- Try it: From the line containing "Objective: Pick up" down to the line containing "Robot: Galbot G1" in the records below, reproduce every line exactly, ends included, and omit all others.

- Exercise materials:
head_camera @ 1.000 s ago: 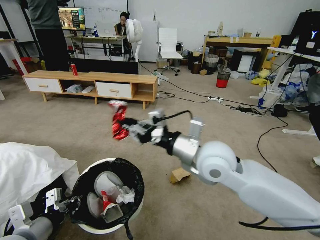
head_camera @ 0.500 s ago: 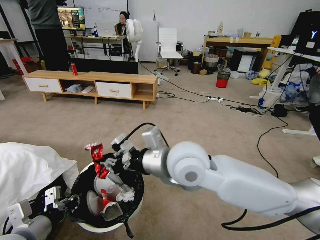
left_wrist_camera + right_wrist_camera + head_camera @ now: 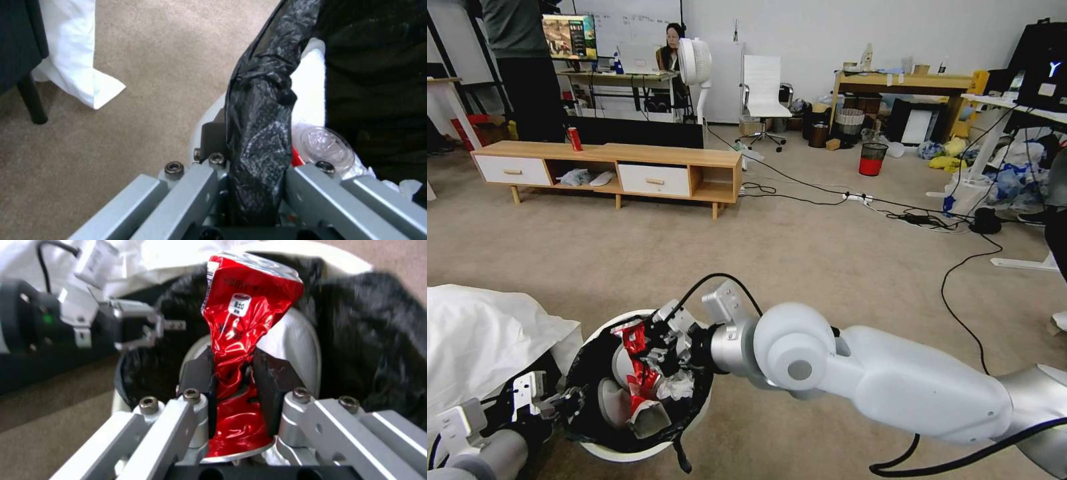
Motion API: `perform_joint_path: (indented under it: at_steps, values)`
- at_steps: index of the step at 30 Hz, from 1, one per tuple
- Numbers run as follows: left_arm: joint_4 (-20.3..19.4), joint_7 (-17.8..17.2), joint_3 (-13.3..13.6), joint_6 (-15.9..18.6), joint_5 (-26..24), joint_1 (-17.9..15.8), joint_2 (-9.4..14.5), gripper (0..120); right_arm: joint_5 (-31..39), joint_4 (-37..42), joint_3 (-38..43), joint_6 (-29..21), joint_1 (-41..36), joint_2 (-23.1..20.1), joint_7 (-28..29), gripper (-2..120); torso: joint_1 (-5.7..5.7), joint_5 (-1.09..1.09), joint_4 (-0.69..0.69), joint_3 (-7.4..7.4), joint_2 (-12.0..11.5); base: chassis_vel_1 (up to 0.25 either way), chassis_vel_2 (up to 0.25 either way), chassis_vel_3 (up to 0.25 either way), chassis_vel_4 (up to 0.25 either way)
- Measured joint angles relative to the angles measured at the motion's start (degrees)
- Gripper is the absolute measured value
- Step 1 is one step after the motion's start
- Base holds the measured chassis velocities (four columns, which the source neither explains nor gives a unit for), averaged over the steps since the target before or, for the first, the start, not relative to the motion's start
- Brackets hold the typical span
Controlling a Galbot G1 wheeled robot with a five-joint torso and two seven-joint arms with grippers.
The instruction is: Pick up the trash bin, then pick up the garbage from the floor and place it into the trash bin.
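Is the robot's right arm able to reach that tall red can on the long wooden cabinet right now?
Probably not. The red can stands far across the carpet, and the right pincer is already shut on a crushed can over the bin, which the left pincer holds by its rim.

Low wood TV bench (image 3: 607, 167) w/ white drawers at ~11 o'clock, upright red can (image 3: 574, 139) on its left end; white fan (image 3: 695, 63) & white office chair (image 3: 764, 93) behind it at 12. Red-and-black mesh wastebasket (image 3: 872, 159) at ~1 o'clock on beige carpet (image 3: 827, 253), wood desk (image 3: 907, 83) beyond it, black cables (image 3: 954, 267) trailing across floor at 2–3. White sheet (image 3: 480, 340) bunched at ~8 o'clock, near edge.
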Motion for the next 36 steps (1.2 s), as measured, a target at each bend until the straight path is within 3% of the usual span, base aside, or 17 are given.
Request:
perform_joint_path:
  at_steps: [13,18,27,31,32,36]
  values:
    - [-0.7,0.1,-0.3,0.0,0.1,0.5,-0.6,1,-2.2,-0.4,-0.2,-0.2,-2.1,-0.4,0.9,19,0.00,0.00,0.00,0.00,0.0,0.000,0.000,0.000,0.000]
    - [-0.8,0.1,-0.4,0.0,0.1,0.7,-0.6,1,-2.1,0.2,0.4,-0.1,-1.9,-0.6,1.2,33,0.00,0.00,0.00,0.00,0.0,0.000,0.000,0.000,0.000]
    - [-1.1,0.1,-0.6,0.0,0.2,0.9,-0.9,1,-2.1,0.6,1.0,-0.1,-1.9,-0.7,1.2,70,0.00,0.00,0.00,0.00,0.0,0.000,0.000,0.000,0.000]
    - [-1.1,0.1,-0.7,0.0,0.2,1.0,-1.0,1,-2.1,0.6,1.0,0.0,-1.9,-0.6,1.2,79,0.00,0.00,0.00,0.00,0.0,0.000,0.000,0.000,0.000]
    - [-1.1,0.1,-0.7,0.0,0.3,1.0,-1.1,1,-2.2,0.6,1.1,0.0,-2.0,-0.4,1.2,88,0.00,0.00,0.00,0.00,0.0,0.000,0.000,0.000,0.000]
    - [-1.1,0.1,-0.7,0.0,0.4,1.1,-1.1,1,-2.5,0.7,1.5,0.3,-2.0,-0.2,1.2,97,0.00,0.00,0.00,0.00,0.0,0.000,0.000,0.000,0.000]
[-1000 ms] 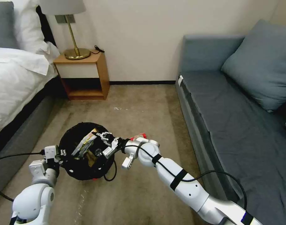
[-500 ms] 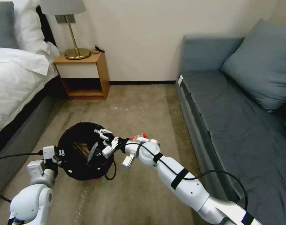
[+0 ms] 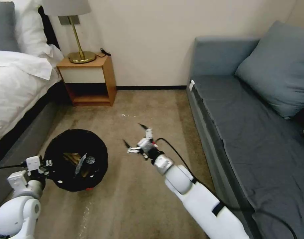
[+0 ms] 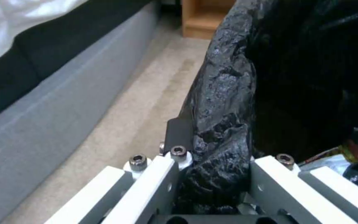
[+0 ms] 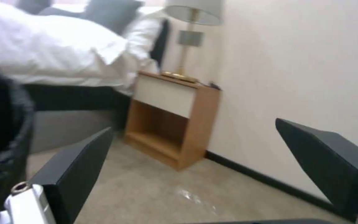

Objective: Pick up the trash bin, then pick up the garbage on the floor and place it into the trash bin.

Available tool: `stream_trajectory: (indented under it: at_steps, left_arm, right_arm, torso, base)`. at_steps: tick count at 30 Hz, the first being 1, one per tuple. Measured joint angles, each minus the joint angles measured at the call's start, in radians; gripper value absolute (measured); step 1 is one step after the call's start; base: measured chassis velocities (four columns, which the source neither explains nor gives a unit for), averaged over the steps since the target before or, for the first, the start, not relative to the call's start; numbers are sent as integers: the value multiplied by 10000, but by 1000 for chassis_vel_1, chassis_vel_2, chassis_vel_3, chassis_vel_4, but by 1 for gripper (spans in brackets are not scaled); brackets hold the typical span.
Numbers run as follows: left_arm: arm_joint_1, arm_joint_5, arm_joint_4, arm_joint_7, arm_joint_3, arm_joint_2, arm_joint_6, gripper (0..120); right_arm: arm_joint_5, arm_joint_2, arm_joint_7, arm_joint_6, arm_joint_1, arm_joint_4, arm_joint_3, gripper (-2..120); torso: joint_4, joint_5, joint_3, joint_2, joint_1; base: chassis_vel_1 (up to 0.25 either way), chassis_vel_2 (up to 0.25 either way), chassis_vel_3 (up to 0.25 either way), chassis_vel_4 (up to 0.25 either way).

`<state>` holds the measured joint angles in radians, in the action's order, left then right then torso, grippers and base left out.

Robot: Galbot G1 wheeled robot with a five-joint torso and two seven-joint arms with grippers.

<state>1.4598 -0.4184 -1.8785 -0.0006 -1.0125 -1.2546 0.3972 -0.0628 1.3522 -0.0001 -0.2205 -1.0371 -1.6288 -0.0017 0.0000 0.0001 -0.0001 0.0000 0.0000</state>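
My right gripper [image 3: 134,138] hangs wide open and empty above bare carpet, just to the sofa side of the bin [image 3: 75,159]. Its two dark fingers [image 5: 75,168] are spread apart with nothing between them. My left gripper [image 3: 42,165] is clamped on the bin's near rim, on the bed side, pinching the wrinkly black liner [image 4: 220,124] between its jaws and carrying the bin.

Inside the bin I can see litter [image 3: 79,161]: a dark wrapper, something tan and a small round pale piece. A speck of red shows at the bin's base.

I judge the step in hand to be the one just after a drop, with the right arm free to fetch more. The carpet around the bin looks clear apart from a small pale fleck [image 3: 125,115] well beyond the bin, toward the nightstand [image 3: 89,81]. I cannot tell whether that is litter or a mark. The next move calls for searching the floor while I keep the bin level.

The head view gives me the bin's contents and both arms. The left wrist view shows the grip on the liner close up, with the bed frame [image 4: 63,93] beside it. The right wrist view looks past the open fingers to the nightstand, lamp [image 5: 189,34] and bed [image 5: 54,53], with the bin's dark edge at one side.
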Motion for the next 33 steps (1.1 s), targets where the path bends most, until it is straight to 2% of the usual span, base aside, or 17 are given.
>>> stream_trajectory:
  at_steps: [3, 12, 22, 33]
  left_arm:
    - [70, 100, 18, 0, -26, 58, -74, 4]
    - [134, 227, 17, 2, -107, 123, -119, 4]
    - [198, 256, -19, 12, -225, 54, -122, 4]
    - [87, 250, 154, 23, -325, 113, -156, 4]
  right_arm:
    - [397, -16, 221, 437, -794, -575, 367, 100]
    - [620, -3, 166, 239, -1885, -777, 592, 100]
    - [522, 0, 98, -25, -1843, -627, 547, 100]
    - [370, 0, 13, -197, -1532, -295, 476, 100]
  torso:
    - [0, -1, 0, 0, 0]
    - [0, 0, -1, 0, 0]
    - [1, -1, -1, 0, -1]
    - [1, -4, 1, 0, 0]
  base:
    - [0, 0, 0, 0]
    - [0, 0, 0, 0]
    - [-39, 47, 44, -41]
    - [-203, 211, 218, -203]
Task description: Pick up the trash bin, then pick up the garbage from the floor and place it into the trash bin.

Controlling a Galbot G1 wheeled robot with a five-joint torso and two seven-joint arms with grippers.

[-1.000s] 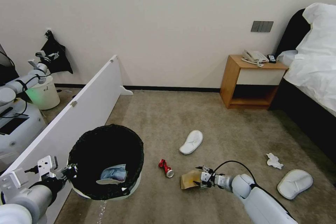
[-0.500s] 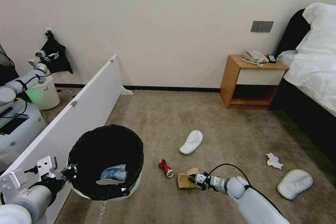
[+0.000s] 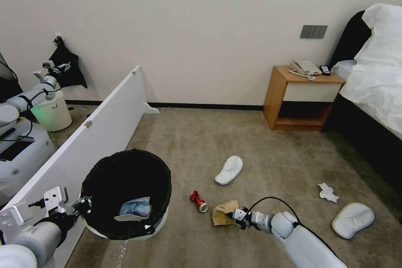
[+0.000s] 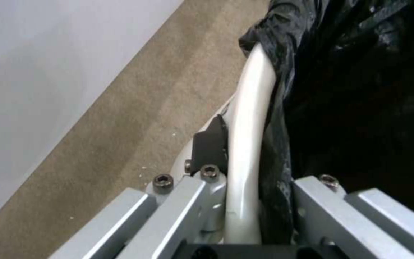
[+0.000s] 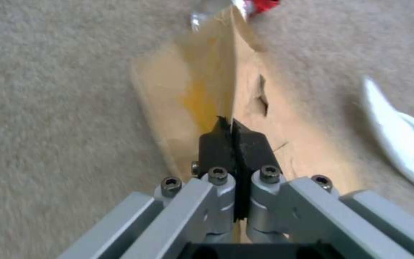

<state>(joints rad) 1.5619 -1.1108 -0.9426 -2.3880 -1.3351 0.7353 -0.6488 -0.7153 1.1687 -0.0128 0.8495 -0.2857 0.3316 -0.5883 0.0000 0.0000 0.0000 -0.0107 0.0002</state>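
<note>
The trash bin [image 3: 125,155], white with a black bag over its rim, hangs at the lower left. My left gripper [image 3: 82,206] is shut on the bin's rim [image 4: 245,108], with bag and white edge clamped between its fingers [image 4: 211,143]. A blue face mask [image 3: 136,208] lies inside. On the floor [image 3: 188,142], my right gripper [image 3: 233,217] is shut on an upright flap of the tan cardboard box [image 3: 221,213]. In the right wrist view the black pads [image 5: 216,142] pinch the box's flap [image 5: 207,82]. A red can [image 3: 198,201] lies just left of the box.
Two white slippers [image 3: 229,169] [image 3: 352,219] and a white tissue [image 3: 327,192] lie on the carpet. A white panel [image 3: 104,134] leans along the left. A wooden nightstand [image 3: 301,98] and a bed [image 3: 377,88] stand at the right. Another robot's arm [image 3: 25,98] and a plain white bin [image 3: 52,114] are at the far left.
My right gripper has slid left onto the cardboard box, and the box has shifted slightly toward the red can. The left arm and the bin have stayed still.
</note>
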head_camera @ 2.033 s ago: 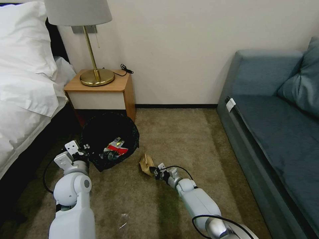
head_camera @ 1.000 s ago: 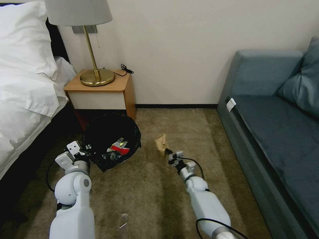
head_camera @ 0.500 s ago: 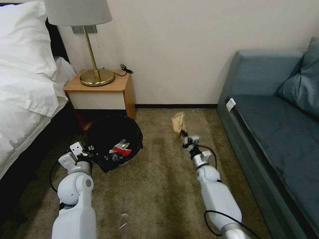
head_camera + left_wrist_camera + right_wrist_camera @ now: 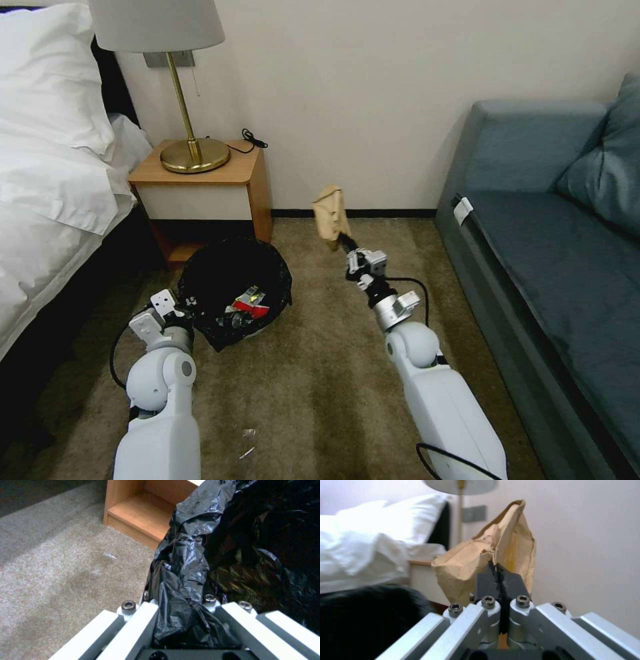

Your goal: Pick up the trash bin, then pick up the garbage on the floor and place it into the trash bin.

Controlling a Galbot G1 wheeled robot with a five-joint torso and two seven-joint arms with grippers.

- Answer:
Objective: Pick up the trash bin, then pick up the garbage on the floor and place it into the trash bin.

Available tool: `stream_trajectory: (indented under it: at_steps, left_arm, right_arm, torso, base)`. at_steps: tick count at 30 Hz, the first being 1, one per tuple. Measured joint angles, each minus the joint angles measured at the call's start, in radians; gripper value absolute (measured); step 1 is one step after the call's start; base: measured chassis velocities (four columns, which the source neither explains nor gives a unit for), averaged over the steps since the target before or, for the first, the start, not relative to the call's start; numbers are sent as integers: the value multiplied by 10000, but by 1000 for chassis_vel_1, chassis_vel_2, chassis_vel_3, chassis_vel_4, but by 1 for gripper (spans in brackets are not scaled); brackets hold the typical span.
Numbers run as follows: left_arm: arm_joint_1, arm_joint_5, arm_joint_4, arm_joint_7, arm_joint_3, arm_joint_2, arm_joint_6, gripper (0..120); right_arm: arm_joint_5, arm_joint_2, arm_joint_7, arm_joint_6, arm_joint_1, arm_joint_4, arm_joint_3, gripper (-2..120); torso: joint_4, joint_5, joint_3, joint_2, joint_1; base: chassis_vel_1 (up to 0.25 either way), chassis_vel_2 (up to 0.25 either way), chassis_vel_3 (up to 0.25 either way), chassis_vel_4 (up to 0.25 either way).

`<state>` holds the measured joint angles in radians, in the action's order, left then right then torso, grippers and base left out.

Robot: Galbot G1 wheeled robot with a five-joint torso and two seven-joint arms with grippers.

The work for this exercise is now done.